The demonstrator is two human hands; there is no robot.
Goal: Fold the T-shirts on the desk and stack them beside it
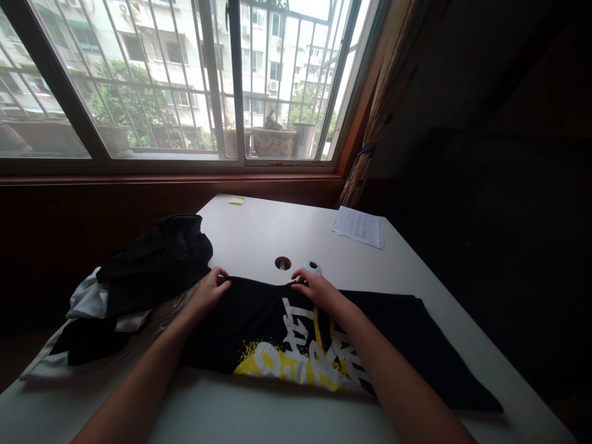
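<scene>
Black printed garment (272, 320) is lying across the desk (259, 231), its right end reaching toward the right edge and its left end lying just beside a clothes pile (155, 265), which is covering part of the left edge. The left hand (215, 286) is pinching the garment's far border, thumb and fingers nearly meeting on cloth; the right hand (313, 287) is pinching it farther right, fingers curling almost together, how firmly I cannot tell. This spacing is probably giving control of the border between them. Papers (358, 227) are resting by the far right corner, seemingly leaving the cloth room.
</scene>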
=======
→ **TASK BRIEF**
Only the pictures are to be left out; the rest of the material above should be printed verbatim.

→ **WRITTEN ANSWER**
The demonstrator is two human hands; there is no robot.
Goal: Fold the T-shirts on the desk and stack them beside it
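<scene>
Black printed garment (272, 320) is lying across the desk (259, 231), its right end reaching toward the right edge and its left end lying just beside a clothes pile (155, 265), which is covering part of the left edge. The left hand (215, 286) is pinching the garment's far border, thumb and fingers nearly meeting on cloth; the right hand (313, 287) is pinching it farther right, fingers curling almost together, how firmly I cannot tell. This spacing is probably giving control of the border between them. Papers (358, 227) are resting by the far right corner, seemingly leaving the cloth room.
</scene>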

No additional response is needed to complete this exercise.